On success, returns 0, else, returns error.

int pthread_detach(pthread_t thread);
The pthread_detach() function marks the thread identified by thread
as detached. When a detached thread terminates, its resources are
automatically released back to the system without the need for
another thread to join with the terminated thread.

On success, pthread_detach() returns 0; on error, it returns an error
number.

int pthread_cancel(pthread_t thread) is kinda like kill (sends a cancellation request to a thread)
After a canceled thread has terminated, a join with that thread using
pthread_join(3) obtains PTHREAD_CANCELED as the thread's exit status.
(Joining with a thread is the only way to know that cancellation has
completed.)

void pthread_exit(void *retval);
The pthread_exit() function terminates the calling thread and returns
a value via retval that (if the thread is joinable) is available to
another thread in the same process that calls pthread_join(3).

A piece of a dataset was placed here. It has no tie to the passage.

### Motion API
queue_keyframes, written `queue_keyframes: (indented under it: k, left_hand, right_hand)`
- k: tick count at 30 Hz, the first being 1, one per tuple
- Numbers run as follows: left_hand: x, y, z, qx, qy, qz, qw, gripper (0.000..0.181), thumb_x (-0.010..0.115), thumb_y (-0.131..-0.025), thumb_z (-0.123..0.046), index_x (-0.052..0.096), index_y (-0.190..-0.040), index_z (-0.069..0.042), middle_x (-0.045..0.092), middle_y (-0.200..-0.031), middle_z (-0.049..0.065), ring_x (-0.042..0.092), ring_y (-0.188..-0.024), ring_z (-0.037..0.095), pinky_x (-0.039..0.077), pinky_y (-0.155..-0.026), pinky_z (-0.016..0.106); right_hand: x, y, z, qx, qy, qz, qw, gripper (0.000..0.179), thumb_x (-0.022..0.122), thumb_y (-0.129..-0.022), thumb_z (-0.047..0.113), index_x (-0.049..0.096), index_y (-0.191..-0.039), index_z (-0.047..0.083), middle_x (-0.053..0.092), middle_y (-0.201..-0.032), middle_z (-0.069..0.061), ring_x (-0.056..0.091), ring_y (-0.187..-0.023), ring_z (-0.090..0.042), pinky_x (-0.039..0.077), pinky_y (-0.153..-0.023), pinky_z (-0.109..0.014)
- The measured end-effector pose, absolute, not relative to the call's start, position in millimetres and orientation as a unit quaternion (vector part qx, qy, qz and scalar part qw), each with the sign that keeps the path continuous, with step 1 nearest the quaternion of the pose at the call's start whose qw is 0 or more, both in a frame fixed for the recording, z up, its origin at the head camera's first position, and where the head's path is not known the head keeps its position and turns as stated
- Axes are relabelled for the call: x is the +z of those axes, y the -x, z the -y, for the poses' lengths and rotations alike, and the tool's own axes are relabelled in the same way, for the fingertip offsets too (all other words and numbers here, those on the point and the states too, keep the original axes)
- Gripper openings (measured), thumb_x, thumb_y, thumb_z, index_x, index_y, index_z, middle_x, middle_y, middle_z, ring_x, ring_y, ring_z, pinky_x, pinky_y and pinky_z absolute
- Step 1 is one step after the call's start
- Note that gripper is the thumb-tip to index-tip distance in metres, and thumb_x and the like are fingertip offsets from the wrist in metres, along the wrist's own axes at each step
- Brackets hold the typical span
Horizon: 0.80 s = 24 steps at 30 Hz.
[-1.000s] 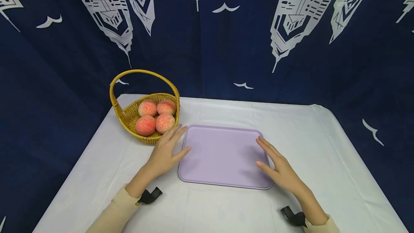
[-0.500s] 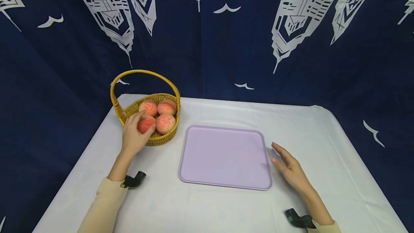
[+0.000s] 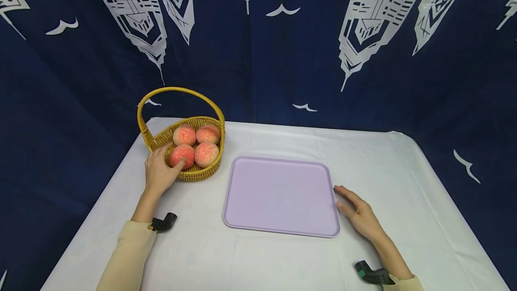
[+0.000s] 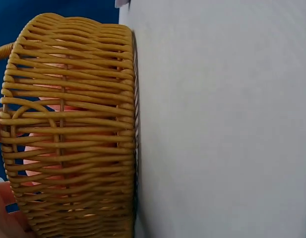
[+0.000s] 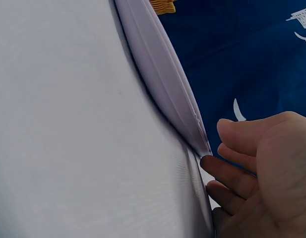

In that way, pthread_exit() is very similar to exit for forking.

Some notes:
- A nice use case of join is - say for example the main() function/thread creates a thread and doesn't wait ( using join ) for the created thread to complete and simply exits, then the newly created thread will also stop!
- You should call detach if you're not going to wait for the thread to complete with join but the thread instead will just keep running until it's done and then terminate without having the main thread waiting for it specifically.
detach basically will release the resources needed to be able to implement join.
- Both windows and linux thread calls MIGHT be tested but linux calls are gonna have more emphasis. If you're super paranoid you're gonna want to look up Windows documentation for multithreading.

Synchronization

Atomicity

From Wikipedia:
In concurrent programming, an operation (or set of operations) is atomic, linearizable, indivisible or uninterruptible if it appears to the rest of the system to occur instantaneously. Atomicity is a guarantee of isolation from concurrent processes. Additionally, atomic operations commonly have a succeed-or-fail definition—they either successfully change the state of the system, or have no apparent effect.

In other words, atomic processes cannot be interrupted by another process, while non-atomic processes can. This is because non-atomic processes, even if, sometimes, they are one instruction, are actually made up of multiple instructions.

This becomes problematic when we discuss...

Critical Sections

Critical Sections are basically shared memory that multiple processes can get to and modify. When multiple processes can interrupt each other while modifying the same piece of memory, of course things will mess up.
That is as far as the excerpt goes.